Vers 15b: en Hij zal (de vijand) verteren: Deze woorden zien op de Plaag, waarover Zacharia ons in hoofdstuk 14:12-15 verder bericht. Nemen we de tekst letterlijk, dan zal door de Plaag het superieure wapen van de vijand (de slingerstenen) overwonnen worden. Zacharia 14 leert ons, dat de Plaag alle soldaten van de legers uit de volken – Gog uit Magog – in een oogwenk verteert, terwijl hun wapens intact blijven. Dat is heden een bekend verschijnsel. Het wordt veroorzaakt door de ontploffing van een neutronenbom, want de ‘harde straling’ daarvan verteert alleen lichamen, zowel van mensen als dieren.

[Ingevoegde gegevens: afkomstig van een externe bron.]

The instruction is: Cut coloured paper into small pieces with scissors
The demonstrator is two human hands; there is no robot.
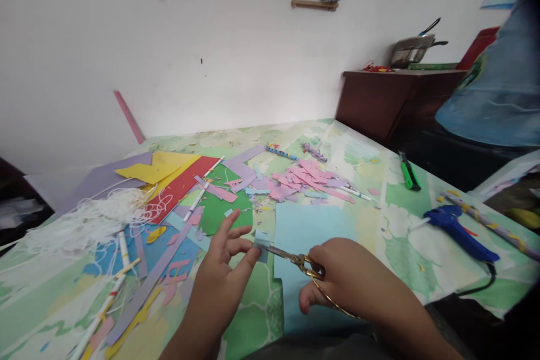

Ook zullen de slingerstenen vertrapt worden: Dit is ogenschijnlijk een wonderlijk mededeling. Sommigen lezen hier een opvallende tegenstelling tussen het superieure wapentuig van de vijand en het in militaire termen zwakke Israël en/of Juda. Anderen lezen hier en met de slingerstenen overwinnen, een parallel met de strijd van David tegen Goliath die de reus met een slingersteen versloeg. Veel logischer is het dat de profeet Zacharia, die natuurlijk geen weet had van modern wapentuig, hier een poging doet om bijvoorbeeld raketwerpers, tanks en/of kanonnen te beschrijven.

 

Vers 15d: Dan zullen zij drinken en luid lachen als waren ze bevangen door wijn. Ja zij zullen er vol van zijn, zoals de offerschalen – als de hoeksteunen van het altaar. Letterlijk staat er dat zij (de overwinnaars = gelovigen die in Jeruzalem verblijven) door euforie en wijn bevangen de onmogelijk geachte overwinning zullen vieren. Kortom, de bevolking van Jeruzalem gaat uit hun dak van vreugde. De verwijzing naar de offerschalen dient dan als een metafoor dat de toorn van God verzoend is.

 

Vers 16: Nadrukkelijk worden weer ware gelovigen (de schapen van Zijn volk) onderscheiden van het ongelovig deel Israël en Juda. De gelovigen worden door God gered, het tweede (ongelovige) deel zal gedood worden. Zacharia 13 en  14 berichten ons daar over.

Zo er nog enige twijfel overgebleven was of Israël ooit nog in z'n oude positie hersteld zal worden, dan blijkt dat wel overduidelijk uit vers 16. Kroonjuwelen worden de stammen van Israël genoemd die zullen schitteren in de kroon (= het koningschap van Jezus Christus) van het komende Messiaanse Rijk.

 

Vers 17: Want hoe groot is Zijn goedheid en hoe groot Zijn pracht! Het koren, de jonge mannen en de nieuwe wijn doet de jonge vrouwen vruchtdragen.

Dit laatste vers beschrijft op dichterlijke wijze de gelukzalige toestand in het toekomstige Messiaanse rijk.